Premièrement, les sujets traités. Sofia Coppola a (pour le moment) créé des films concentrés sur
les sujets féminins. C'est flagrant avec Virgin Suicides (voir ici) qui nous montre le mal-être de quatre jeunes filles pendant
1h30, également avec Lost In Translation (voir ici), qui concerne un homme et une femme, mais où on sent que l'émotion et le sujet sont plus portés sur le personnage de Scarlett
Johansson. De même pour Marie-Antoinette (la critique ici), où tout le film
est exclusivement porté par Kirsten Dunst. Quoiqu'il en soit, il est clair que la réalisatrice nous présente souvent des histoires de jeunes
femmes très seules, et surtout mal dans leur peau. Et bien, Gus Van Sant fait la même chose de son côté, mais avec le genre masculin.
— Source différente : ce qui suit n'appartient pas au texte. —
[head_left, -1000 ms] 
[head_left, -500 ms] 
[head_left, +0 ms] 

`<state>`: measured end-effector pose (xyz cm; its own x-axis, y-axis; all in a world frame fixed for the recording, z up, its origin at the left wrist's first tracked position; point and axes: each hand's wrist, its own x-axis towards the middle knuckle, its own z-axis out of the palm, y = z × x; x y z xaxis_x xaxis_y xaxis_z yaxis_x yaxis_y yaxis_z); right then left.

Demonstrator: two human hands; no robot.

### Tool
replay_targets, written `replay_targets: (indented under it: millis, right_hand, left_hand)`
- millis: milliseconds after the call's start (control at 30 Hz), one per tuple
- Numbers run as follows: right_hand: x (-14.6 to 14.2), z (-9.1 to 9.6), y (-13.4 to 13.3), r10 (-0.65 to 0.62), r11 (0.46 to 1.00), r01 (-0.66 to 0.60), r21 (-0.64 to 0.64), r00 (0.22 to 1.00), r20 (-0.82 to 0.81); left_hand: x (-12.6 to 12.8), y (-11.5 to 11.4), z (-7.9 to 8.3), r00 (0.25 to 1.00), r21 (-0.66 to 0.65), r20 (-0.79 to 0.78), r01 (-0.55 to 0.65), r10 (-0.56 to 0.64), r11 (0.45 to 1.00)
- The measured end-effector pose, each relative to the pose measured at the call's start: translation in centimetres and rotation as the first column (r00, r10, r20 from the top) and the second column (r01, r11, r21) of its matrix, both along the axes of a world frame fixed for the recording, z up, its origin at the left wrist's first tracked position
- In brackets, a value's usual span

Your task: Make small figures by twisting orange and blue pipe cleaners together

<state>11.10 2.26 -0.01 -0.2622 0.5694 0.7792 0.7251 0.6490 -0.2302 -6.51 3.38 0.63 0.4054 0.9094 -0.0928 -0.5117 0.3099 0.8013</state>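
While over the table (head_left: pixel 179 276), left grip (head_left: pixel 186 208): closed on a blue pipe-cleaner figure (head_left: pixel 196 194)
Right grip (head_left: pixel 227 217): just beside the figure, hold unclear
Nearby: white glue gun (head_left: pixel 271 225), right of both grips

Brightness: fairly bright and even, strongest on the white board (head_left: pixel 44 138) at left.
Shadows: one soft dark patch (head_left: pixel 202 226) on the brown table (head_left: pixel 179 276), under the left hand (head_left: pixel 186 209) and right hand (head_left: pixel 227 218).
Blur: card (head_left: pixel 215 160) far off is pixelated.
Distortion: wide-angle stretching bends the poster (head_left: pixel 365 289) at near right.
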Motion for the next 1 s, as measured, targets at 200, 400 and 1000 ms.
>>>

Last Days était surtout concentré sur le personnage de Blake, joué par Michael Pitt. De même, Elephant est centré autour de John, le
jeune homme blond. Enfin, pour en revenir à Paranoid Park, toute l'intrigue est posée sur l'adolescent, Alex. Et, de même, ce personnage est plutôt seul, confronté à un événement qui le dépasse. Cette solitude est vraiment bien montrée. Il vit ici un grand mal-être, et même
si ce n'est pas montré clairement à l'écran, on ressent parfaitement toute la culpabilité de ce personnage. Gabriel Nevins est vraiment
parfait pour ce rôle, où il reste pratiquement toujours de marbre, comme si son personnage était indifférent du crime qu'il a commis. Cependant, derrière cette facade, on imagine parfaitement
l'horreur que ça doit être, et ce film devient assez psychologique, traitant finalement du passage de l'adolescence vers la vie adulte, un peu comme un Mean
Creek (critique ici) mais en moins émouvant (ce qui n'est pas
forcément un défaut).
Cependant, ce qui nous permet de tenir jusqu'au bout, il faut l'avouer, c'est la beauté des plans. De magnifiques scènes, très lentes et surtout
superbement tournées. Je crois franchement que chaque scène de Paranoid Park est parfaitement bien travaillée. J'ai beau essayer de chercher,
il ne me vient à l'esprit que très peu de passages qui n'aient pas été impeccablement soignés. Les plans sont d'une beauté affolante, par leur lenteur, et les prises de vue sont sublimes. La
caméra est vraiment exploitée à fond, les effets sont réussis. C'est d'ailleurs ce qui fait également le charme d'un autre de ses films, Gerry.La seule chose que je pourrais reprocher à Paranoid Park, c'est de ne pas aboutir suffisamment. Le film ne délivre aucun message comme l'avait fait Elephant. Finalement, il se termine exactement comme il a commencé, si ce n'est que le personnage principal va devoir vivre toute sa vie avec un drame sur la conscience, toujours seul. C'est un peu dommage, mais ce n'est pas non plus un effet raté.